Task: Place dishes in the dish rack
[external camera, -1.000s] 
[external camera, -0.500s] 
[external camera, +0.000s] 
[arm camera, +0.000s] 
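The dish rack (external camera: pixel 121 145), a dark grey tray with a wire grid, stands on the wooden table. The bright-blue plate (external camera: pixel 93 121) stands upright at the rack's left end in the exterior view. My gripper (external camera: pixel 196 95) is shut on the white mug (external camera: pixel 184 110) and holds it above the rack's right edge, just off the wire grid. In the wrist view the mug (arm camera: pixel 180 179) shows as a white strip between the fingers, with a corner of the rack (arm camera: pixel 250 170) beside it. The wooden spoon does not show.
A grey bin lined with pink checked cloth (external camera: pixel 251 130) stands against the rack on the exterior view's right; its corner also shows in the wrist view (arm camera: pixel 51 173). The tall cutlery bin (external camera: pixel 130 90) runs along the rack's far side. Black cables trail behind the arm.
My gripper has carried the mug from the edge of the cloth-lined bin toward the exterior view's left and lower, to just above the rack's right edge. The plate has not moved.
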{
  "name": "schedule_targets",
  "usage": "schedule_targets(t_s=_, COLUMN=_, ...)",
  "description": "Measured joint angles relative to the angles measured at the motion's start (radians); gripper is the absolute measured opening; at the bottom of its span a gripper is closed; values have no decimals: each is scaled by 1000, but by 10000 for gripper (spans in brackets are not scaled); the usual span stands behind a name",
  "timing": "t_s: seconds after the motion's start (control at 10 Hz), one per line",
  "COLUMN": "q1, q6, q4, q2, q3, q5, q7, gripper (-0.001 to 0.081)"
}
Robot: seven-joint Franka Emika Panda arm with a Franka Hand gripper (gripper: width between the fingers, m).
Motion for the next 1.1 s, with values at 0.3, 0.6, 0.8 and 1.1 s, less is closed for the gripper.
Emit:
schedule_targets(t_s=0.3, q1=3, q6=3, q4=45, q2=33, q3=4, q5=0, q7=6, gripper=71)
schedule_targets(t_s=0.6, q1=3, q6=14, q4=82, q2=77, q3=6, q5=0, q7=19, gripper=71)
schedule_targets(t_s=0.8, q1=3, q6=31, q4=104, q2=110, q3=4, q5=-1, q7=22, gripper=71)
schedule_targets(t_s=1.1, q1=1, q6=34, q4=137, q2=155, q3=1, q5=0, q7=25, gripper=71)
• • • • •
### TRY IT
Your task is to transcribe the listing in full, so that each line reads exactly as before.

### THE ANSWER
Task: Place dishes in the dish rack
[external camera, -1.000s] 
[external camera, -0.500s] 
[external camera, +0.000s] 
[arm camera, +0.000s] 
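The dish rack (external camera: pixel 121 145), a dark grey tray with a wire grid, stands on the wooden table. The bright-blue plate (external camera: pixel 93 121) stands upright at the rack's left end in the exterior view. My gripper (external camera: pixel 196 95) is shut on the white mug (external camera: pixel 184 110) and holds it above the rack's right edge, just off the wire grid. In the wrist view the mug (arm camera: pixel 180 179) shows as a white strip between the fingers, with a corner of the rack (arm camera: pixel 250 170) beside it. The wooden spoon does not show.
A grey bin lined with pink checked cloth (external camera: pixel 251 130) stands against the rack on the exterior view's right; its corner also shows in the wrist view (arm camera: pixel 51 173). The tall cutlery bin (external camera: pixel 130 90) runs along the rack's far side. Black cables trail behind the arm.
My gripper has carried the mug from the edge of the cloth-lined bin toward the exterior view's left and lower, to just above the rack's right edge. The plate has not moved.
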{
  "name": "schedule_targets",
  "usage": "schedule_targets(t_s=_, COLUMN=_, ...)",
  "description": "Measured joint angles relative to the angles measured at the motion's start (radians); gripper is the absolute measured opening; at the bottom of its span a gripper is closed; values have no decimals: each is scaled by 1000, but by 10000 for gripper (spans in brackets are not scaled); the usual span stands behind a name",
  "timing": "t_s: seconds after the motion's start (control at 10 Hz), one per line",
  "COLUMN": "q1, q6, q4, q2, q3, q5, q7, gripper (-0.001 to 0.081)"
}
Robot: seven-joint Franka Emika Panda arm with a Franka Hand gripper (gripper: width between the fingers, m).
Motion for the next 1.1 s, with values at 0.3, 0.6, 0.8 and 1.1 s, less is closed for the gripper.
Emit:
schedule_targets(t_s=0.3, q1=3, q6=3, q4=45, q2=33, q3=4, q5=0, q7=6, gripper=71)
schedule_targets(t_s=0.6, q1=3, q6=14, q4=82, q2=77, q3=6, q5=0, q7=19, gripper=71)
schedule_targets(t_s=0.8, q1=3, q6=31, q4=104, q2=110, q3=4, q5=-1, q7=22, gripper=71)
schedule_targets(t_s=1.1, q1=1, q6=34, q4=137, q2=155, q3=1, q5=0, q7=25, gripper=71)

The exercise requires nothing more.